- [Work request] Copy the listing verbatim, excluding any images found in it.

- [Material provided]
☆ ☆ ☆ ☆ ☆ ☆ ☆

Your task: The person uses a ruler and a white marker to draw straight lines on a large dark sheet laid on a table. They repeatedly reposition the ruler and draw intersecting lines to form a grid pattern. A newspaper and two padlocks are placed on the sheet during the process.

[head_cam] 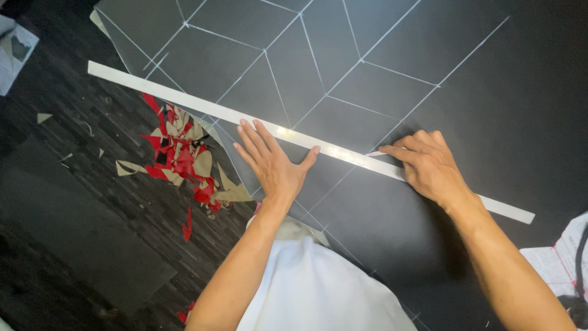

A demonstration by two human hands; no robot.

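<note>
One long, thin, pale straightedge (184,98) lying diagonally across one dark sheet (490,110) ruled with white lines, left hand (272,162) flat with fingers spread pressing it, right hand (429,162) curled, pinching a small white marker (375,153) at its edge, one pile of red and tan scraps (184,156) left of sheet

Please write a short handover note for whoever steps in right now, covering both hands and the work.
Left hand: flat, fingers spread, pressing the long pale ruler onto the dark sheet.
Right hand: at the ruler's edge, holding a thin white marker against it.
Done: many white lines already cross the sheet.
Left: the line along the ruler looks unfinished.
Red and tan scraps lie on the floor to the left.
</note>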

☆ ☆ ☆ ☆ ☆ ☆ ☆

- [Answer to this problem]
Your task: The person uses a ruler and a white marker to draw straight lines on a large dark sheet laid on a table. They repeatedly reposition the ruler and draw intersecting lines to form a grid pattern. A newspaper and two padlocks are placed on the sheet during the process.

[head_cam] 

A demonstration by two human hands; no robot.

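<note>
One long, thin, pale straightedge (184,98) lying diagonally across one dark sheet (490,110) ruled with white lines, left hand (272,162) flat with fingers spread pressing it, right hand (429,162) curled, pinching a small white marker (375,153) at its edge, one pile of red and tan scraps (184,156) left of sheet

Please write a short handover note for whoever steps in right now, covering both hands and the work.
Left hand: flat, fingers spread, pressing the long pale ruler onto the dark sheet.
Right hand: at the ruler's edge, holding a thin white marker against it.
Done: many white lines already cross the sheet.
Left: the line along the ruler looks unfinished.
Red and tan scraps lie on the floor to the left.
</note>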

This concludes the exercise.